### DATA SEGMENT
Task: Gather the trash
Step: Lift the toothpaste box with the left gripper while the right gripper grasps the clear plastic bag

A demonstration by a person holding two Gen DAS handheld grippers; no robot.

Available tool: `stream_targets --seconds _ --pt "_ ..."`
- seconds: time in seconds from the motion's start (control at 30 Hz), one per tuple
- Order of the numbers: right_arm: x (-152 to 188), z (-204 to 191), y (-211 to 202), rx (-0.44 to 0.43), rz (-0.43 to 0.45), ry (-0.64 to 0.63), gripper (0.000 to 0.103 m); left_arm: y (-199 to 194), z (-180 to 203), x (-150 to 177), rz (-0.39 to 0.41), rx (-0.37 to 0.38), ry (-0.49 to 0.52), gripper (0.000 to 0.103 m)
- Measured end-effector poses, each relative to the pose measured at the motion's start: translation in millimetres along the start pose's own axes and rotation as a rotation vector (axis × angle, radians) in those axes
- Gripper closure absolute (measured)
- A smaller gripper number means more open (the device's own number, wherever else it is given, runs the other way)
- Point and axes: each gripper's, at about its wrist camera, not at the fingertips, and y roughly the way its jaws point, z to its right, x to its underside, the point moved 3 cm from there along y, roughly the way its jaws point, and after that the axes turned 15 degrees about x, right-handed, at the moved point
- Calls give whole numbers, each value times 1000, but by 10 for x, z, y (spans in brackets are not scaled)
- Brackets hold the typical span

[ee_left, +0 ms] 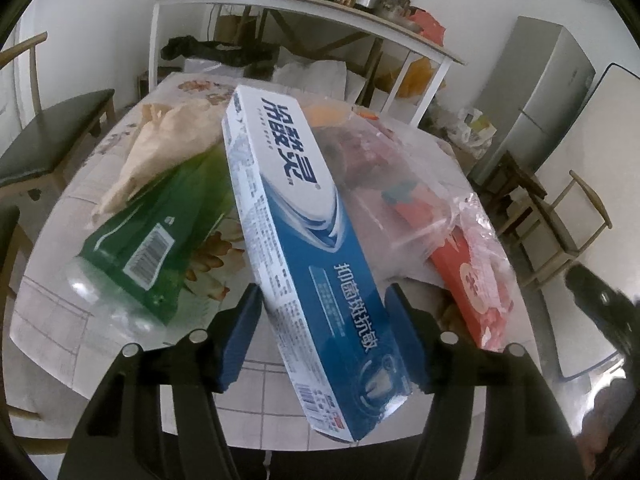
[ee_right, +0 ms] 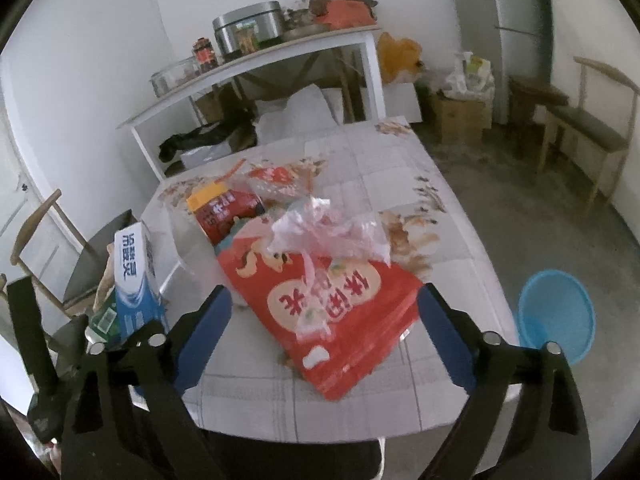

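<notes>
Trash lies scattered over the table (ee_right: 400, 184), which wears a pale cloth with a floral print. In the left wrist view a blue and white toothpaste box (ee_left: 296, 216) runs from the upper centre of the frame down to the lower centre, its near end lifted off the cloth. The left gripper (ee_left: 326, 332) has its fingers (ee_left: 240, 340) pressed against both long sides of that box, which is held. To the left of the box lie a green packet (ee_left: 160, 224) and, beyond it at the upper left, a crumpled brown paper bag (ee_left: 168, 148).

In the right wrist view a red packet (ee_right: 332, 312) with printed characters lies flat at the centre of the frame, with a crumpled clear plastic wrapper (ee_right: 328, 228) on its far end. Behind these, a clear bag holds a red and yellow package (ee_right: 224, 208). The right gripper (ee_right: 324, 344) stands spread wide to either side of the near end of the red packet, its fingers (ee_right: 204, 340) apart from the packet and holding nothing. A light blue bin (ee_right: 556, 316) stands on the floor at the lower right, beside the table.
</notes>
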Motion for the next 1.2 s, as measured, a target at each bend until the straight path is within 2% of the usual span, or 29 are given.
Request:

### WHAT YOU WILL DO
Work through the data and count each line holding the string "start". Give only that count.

### REPLY
2